Nominada al Oscar como mejor película
extranjera, ganadora del Cesar 2001 como mejor film y con un amplio respaldo
de la critica internacional (sumado al éxito de taquilla en su país de
origen, a pesar de estar catalogada como una obra intelectual con
pretensiones), no es extraño encontrar un recibimiento parejo en los medios
locales, que saludan a El gusto de los otros como la mejor comedia
sutil de los últimos tiempos. Ante todo, les aviso que estamos frente a una
comedia dramática por la que nadie perderá el control de su quijada en
risotadas histéricas, sino mas bien alternará risitas cómplices con
cierta melancolía pasajera al presenciar situaciones tan patéticamente
cotidianas.
Una noche cualquiera, en una
inubicable ciudad francesa, un empresario ricachón va a ver con su esposa
–de puro compromiso– una obra de teatro clásico. Entre quejas y
bostezos, el empresario quedará profundamente conmovido ante la presencia
de una ignota actriz cuarentona. Entonces, Castella (el ricachón en
cuestión) hará lo indecible por meterse en el mundo de Clara, quien no le
piensa dar ni la hora, aunque todos sabemos cómo la gente adinerada tiende
a volverse sorda y caprichosa cuando le interesa algo.
Obviamente, los gustos y las
disímiles formas de ser de cada individuo son uno de los temas centrales en
este film (tan leve y sutil que probablemente lo olviden apenas abandonen
–satisfechos, eso sí– la sala). Pero
la trama se construye básicamente en torno de la soledad que implica elegir
por uno mismo: decidir a quién amar, cómo decorar la propia casa, en quién
confiar o con quién acostarse... aunque no haya amor de por medio. Tampoco
podía faltar, como en el 85 por ciento de todos los films franchutes
que han llegado a estas playas, el amor loco. Expresado maravillosamente por
el perseverante Castella (Jean-Pierre Bacri), decidido a soportar el
ridículo y a exponer su falta de tacto con tal de estar cerca de la mujer
que ama.
Claro que durante sus casi dos horas, El
gusto de los otros no puede evitar acumular ciertos lugares comunes:
"sólo los artistas tienen buen gusto y el resto de los mortales no
sabe diferenciar lo bueno de lo malo", "todas las mujeres son
putas", "todos los hombres son brutos, egoístas e
insensibles". La que los
administra es Agnès Jaoui, guionista, directora y actriz que se reserva,
curiosamente, un papel inoperante como la guapa mesera que vende porros y
espera encontrar al marido perfecto en relaciones destinadas al fracaso,
acostándose con el chofer y el guardaespaldas del Sr.
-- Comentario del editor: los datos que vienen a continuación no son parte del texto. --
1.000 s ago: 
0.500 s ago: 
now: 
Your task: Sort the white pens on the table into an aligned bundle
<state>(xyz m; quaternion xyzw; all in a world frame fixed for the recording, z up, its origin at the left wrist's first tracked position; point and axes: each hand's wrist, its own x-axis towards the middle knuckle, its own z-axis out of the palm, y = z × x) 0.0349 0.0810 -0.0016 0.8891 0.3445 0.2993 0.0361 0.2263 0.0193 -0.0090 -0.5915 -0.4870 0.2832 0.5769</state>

Castella (impecables
Alain Chabat y Gérard Lanvin) mientras aconseja en vano a la resignada Clara
(Anne Alvaro).
Previsiblemente, como en tanta
película extranjera y vernácula, este muestrario humano parece obligado a
demostrar que vale la pena estar vivo, y Jaoui cierra el paquete con
un final semi-feliz con una cuota de optimismo que, de todos modos, no
resulta tan forzada. Dejando que los conmovedores Alvaro y Bacri sostengan
simpáticamente todo el peso del film, para contrarrestar la descarada
simpleza argumental que los convoca.